What the task requires
Whatever the data contains, copy all of it exactly.

Information provided
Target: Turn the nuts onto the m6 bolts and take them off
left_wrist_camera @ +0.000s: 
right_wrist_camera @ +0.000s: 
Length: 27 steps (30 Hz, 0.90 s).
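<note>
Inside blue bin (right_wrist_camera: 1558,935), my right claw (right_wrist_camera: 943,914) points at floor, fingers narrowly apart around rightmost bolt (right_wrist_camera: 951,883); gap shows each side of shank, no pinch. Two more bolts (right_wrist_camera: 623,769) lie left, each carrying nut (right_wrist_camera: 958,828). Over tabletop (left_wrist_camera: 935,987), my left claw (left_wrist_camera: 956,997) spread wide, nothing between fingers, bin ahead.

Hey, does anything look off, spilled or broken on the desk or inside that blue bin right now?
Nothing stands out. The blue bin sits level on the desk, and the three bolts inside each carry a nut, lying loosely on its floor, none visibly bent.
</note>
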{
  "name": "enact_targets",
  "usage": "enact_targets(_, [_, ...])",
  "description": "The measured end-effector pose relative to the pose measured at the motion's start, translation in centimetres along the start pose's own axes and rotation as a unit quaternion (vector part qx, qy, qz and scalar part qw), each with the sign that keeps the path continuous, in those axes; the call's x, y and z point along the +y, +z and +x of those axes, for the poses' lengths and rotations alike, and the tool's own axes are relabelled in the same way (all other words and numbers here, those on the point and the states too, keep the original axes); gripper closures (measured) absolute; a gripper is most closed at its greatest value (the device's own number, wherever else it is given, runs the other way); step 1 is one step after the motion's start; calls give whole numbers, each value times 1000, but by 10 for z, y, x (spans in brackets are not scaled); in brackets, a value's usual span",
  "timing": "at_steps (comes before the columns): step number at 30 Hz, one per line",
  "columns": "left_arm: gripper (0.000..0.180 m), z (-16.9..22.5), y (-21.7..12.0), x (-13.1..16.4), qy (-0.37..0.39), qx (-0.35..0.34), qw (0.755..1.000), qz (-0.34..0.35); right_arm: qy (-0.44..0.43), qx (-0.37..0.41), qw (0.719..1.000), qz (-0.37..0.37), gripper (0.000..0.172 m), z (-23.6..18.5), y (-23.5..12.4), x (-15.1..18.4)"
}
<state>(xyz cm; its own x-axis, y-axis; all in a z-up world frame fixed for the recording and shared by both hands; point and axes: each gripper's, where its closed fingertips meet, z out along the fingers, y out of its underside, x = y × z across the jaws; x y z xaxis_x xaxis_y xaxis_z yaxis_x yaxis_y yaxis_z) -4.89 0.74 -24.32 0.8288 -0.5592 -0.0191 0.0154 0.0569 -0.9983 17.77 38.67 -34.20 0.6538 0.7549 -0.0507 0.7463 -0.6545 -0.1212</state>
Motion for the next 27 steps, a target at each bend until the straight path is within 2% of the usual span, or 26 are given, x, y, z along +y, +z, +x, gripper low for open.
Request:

Answer area
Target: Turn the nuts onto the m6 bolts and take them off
left_wrist_camera @ +0.000s: 
right_wrist_camera @ +0.000s: 
Length: 27 steps (30 Hz, 0.90 s).
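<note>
Inside blue bin (right_wrist_camera: 1558,935), my right claw (right_wrist_camera: 943,914) points at floor, fingers narrowly apart around rightmost bolt (right_wrist_camera: 951,883); gap shows each side of shank, no pinch. Two more bolts (right_wrist_camera: 623,769) lie left, each carrying nut (right_wrist_camera: 958,828). Over tabletop (left_wrist_camera: 935,987), my left claw (left_wrist_camera: 956,997) spread wide, nothing between fingers, bin ahead.

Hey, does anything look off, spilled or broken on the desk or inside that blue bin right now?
Nothing stands out. The blue bin sits level on the desk, and the three bolts inside each carry a nut, lying loosely on its floor, none visibly bent.
</note>
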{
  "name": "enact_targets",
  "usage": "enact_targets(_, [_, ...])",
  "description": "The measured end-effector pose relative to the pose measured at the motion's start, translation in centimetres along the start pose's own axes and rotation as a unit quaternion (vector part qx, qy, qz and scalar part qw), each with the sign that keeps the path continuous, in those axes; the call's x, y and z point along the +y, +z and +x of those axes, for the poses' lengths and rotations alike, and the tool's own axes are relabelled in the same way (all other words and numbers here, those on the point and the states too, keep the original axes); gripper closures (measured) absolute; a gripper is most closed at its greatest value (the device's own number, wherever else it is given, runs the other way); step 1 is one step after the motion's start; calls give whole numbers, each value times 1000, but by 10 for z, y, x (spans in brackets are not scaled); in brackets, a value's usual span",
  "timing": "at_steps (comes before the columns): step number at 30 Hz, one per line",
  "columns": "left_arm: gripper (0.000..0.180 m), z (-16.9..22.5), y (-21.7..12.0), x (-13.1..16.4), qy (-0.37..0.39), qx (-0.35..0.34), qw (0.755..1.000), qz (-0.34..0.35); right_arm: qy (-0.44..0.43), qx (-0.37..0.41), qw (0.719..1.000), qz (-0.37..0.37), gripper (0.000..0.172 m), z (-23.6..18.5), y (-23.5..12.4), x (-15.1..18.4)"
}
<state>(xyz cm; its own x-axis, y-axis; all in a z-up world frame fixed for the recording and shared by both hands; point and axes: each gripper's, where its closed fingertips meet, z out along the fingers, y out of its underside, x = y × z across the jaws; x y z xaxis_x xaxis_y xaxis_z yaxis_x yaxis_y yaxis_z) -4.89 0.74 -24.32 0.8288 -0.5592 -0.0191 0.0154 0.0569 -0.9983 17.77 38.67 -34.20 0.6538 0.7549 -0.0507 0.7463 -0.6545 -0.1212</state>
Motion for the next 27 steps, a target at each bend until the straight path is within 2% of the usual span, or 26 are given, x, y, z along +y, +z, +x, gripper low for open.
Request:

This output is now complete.